_Task goal_
Return all of the data that follows precisely, leaving every image out.

**********

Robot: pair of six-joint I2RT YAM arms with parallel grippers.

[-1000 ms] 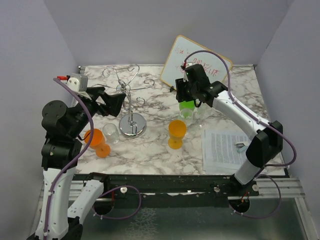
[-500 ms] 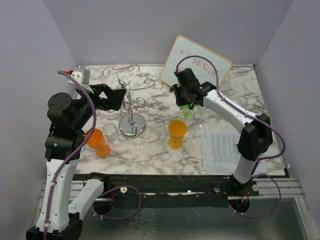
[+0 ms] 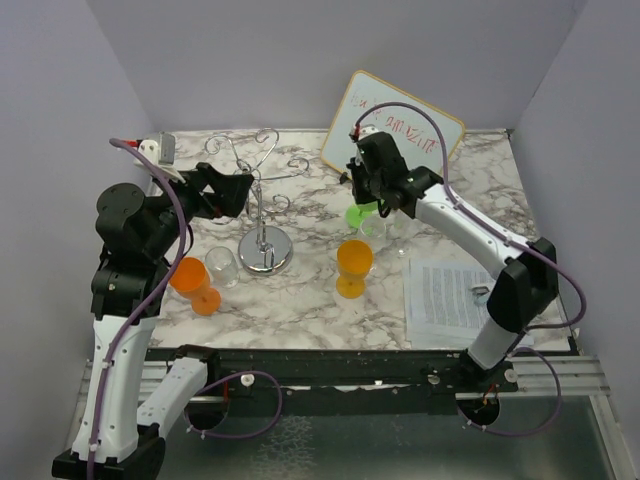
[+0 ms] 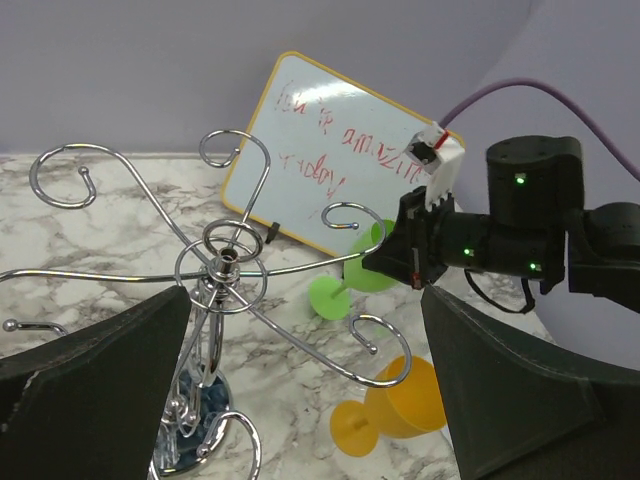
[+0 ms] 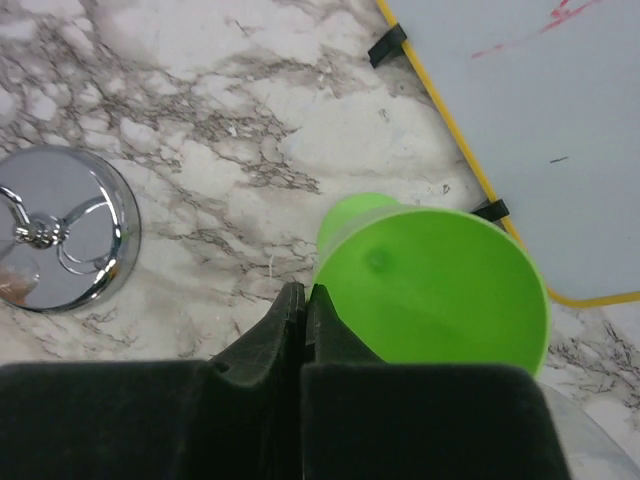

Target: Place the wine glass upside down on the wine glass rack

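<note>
The green wine glass (image 3: 357, 214) (image 4: 337, 297) hangs tilted above the table, foot towards the rack. My right gripper (image 3: 374, 198) (image 5: 305, 292) is shut on the rim of its bowl (image 5: 440, 290); the jaws look pressed together with the thin wall between them. The wine glass rack (image 3: 262, 205) (image 4: 222, 262), silver wire with curled arms, stands on its round chrome base (image 5: 60, 240) left of centre. Just left of the rack's top hovers my left gripper (image 3: 238, 190) (image 4: 310, 400), open wide and holding nothing.
An orange glass (image 3: 353, 263) (image 4: 400, 400) stands in front of the green one. Another orange glass (image 3: 192, 281) and a clear one (image 3: 222, 265) sit by the rack base. A whiteboard (image 3: 395, 125) leans at the back; a paper sheet (image 3: 445, 295) lies right.
My right gripper has closed on the green glass rim, and the glass, which stood upright, now hangs tilted off the table. The left arm shifted slightly, still open.
</note>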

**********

_Written response_
Robot: pair of six-joint I2RT YAM arms with parallel grippers.

[-1000 ms] 
[-500 ms] 
[+0 ms] 
[+0 ms] 
[+0 ms] 

Target: Place the wine glass upside down on the wine glass rack

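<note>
The green wine glass (image 3: 357, 214) (image 4: 337, 297) hangs tilted above the table, foot towards the rack. My right gripper (image 3: 374, 198) (image 5: 305, 292) is shut on the rim of its bowl (image 5: 440, 290); the jaws look pressed together with the thin wall between them. The wine glass rack (image 3: 262, 205) (image 4: 222, 262), silver wire with curled arms, stands on its round chrome base (image 5: 60, 240) left of centre. Just left of the rack's top hovers my left gripper (image 3: 238, 190) (image 4: 310, 400), open wide and holding nothing.
An orange glass (image 3: 353, 263) (image 4: 400, 400) stands in front of the green one. Another orange glass (image 3: 192, 281) and a clear one (image 3: 222, 265) sit by the rack base. A whiteboard (image 3: 395, 125) leans at the back; a paper sheet (image 3: 445, 295) lies right.
My right gripper has closed on the green glass rim, and the glass, which stood upright, now hangs tilted off the table. The left arm shifted slightly, still open.
</note>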

The exercise has been answered in full.